[Opening Data section]

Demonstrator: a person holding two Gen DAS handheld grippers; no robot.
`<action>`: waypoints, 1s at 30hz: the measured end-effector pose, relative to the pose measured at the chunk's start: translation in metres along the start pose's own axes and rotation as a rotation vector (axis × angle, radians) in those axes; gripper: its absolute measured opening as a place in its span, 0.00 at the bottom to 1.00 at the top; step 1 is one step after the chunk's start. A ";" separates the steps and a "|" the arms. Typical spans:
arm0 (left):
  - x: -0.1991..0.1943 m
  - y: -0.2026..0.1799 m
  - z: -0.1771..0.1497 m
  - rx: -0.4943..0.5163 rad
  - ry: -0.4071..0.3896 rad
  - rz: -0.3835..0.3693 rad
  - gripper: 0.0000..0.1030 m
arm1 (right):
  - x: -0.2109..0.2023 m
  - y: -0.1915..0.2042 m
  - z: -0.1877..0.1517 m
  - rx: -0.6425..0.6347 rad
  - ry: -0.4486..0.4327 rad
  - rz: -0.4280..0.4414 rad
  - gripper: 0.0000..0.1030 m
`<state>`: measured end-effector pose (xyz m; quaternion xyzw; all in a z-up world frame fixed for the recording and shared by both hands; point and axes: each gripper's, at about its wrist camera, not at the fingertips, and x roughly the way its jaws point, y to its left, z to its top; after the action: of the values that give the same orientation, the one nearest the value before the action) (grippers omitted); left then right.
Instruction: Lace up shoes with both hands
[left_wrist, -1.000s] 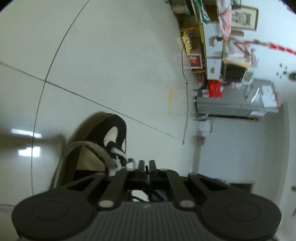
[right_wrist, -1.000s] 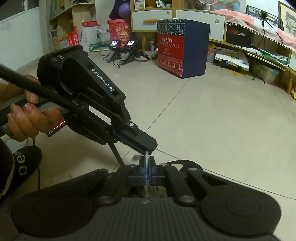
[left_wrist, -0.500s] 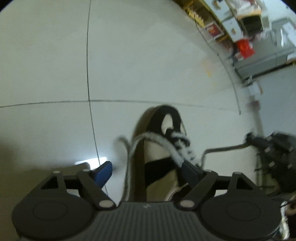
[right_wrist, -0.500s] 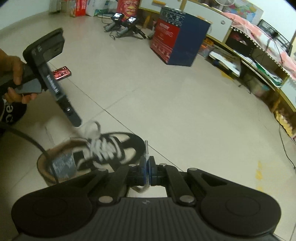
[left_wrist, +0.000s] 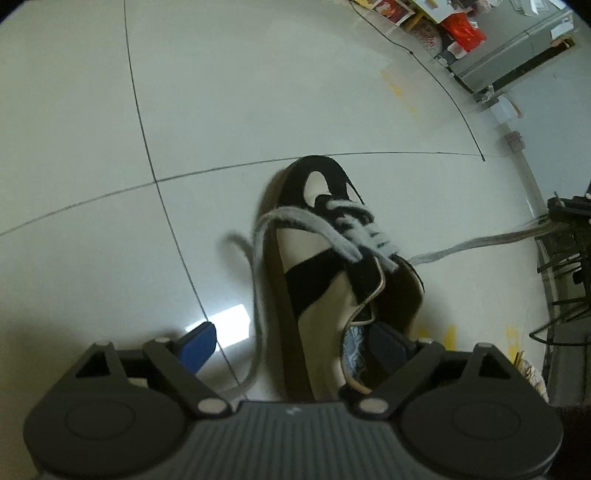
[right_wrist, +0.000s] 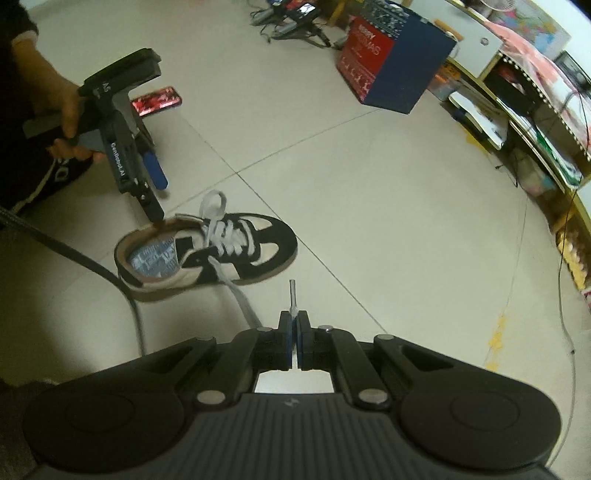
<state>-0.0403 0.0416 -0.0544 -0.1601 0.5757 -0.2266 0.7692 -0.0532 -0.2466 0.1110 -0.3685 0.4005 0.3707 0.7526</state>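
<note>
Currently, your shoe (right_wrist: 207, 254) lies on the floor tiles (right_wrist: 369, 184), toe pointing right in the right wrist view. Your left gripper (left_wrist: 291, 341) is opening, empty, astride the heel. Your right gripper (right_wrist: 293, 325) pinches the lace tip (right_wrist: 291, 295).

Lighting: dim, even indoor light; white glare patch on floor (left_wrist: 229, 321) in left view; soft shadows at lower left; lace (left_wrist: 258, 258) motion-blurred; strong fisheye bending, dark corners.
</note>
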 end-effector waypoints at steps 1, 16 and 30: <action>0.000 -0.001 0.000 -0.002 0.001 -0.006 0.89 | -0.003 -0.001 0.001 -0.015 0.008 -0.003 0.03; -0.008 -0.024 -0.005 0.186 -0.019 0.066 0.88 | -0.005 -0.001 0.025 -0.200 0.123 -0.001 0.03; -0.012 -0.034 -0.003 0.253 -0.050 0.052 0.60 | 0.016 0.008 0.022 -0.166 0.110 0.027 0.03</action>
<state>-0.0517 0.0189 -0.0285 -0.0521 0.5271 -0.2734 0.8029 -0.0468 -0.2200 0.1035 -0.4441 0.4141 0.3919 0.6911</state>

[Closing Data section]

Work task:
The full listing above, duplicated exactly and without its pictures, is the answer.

Answer space:
Demonstrator: a person holding two Gen DAS handheld grippers; no robot.
`<action>`: waypoints, 1s at 30hz: the measured end-effector pose, relative to the pose measured at the chunk's start: translation in metres along the start pose's own axes and rotation as a rotation vector (axis × angle, radians) in those axes; gripper: its absolute measured opening as a place in its span, 0.00 at the bottom to 1.00 at the top; step 1 is one step after the chunk's start. A ";" separates the steps and a "|" the arms. Typical spans:
arm0 (left):
  - x: -0.1991..0.1943 m
  - y: -0.2026..0.1799 m
  - z: -0.1771..0.1497 m
  - rx: -0.4943..0.5163 rad
  - ry: -0.4071..0.3896 rad
  - rz: -0.3835..0.3693 rad
  - gripper: 0.0000..0.1030 m
arm1 (right):
  - x: -0.2109..0.2023 m
  - y: -0.1915..0.2042 m
  - z: -0.1877..0.1517 m
  - rx: -0.6425..0.6347 rad
  - ry: -0.4486..0.4327 rad
  - rz: -0.4280..0.4414 rad
  - gripper: 0.0000..0.1030 m
`<state>`: measured end-effector pose (xyz m; quaternion xyzw; all in a z-up world frame fixed for the recording and shared by both hands; point and axes: each gripper's, at about its wrist camera, not at the fingertips, and x roughly the way its jaws point, y to its left, z to its top; after the action: of the values that give the same orientation, the one nearest the value before the action) (grippers omitted); left then right.
Instruction: Lace up shoes with both hands
[left_wrist, -1.000s] 
[right_wrist, -1.000s] 
[left_wrist, -0.500s] 
[right_wrist, -0.500s] 
[left_wrist, +0.000s] 
[right_wrist, +0.000s] 
<state>-0.0403 0.0416 -0.0544 -0.1601 0.5757 -0.2266 0.7692 -0.0532 -0.2466 0.1110 -0.3685 0.4005 0.3707 0.7526</state>
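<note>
Currently, your shoe (right_wrist: 207, 254) lies on the floor tiles (right_wrist: 369, 184), toe pointing right in the right wrist view. Your left gripper (left_wrist: 291, 341) is opening, empty, astride the heel. Your right gripper (right_wrist: 293, 325) pinches the lace tip (right_wrist: 291, 295).

Lighting: dim, even indoor light; white glare patch on floor (left_wrist: 229, 321) in left view; soft shadows at lower left; lace (left_wrist: 258, 258) motion-blurred; strong fisheye bending, dark corners.
</note>
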 end-effector waypoints at steps 1, 16 and 30: <action>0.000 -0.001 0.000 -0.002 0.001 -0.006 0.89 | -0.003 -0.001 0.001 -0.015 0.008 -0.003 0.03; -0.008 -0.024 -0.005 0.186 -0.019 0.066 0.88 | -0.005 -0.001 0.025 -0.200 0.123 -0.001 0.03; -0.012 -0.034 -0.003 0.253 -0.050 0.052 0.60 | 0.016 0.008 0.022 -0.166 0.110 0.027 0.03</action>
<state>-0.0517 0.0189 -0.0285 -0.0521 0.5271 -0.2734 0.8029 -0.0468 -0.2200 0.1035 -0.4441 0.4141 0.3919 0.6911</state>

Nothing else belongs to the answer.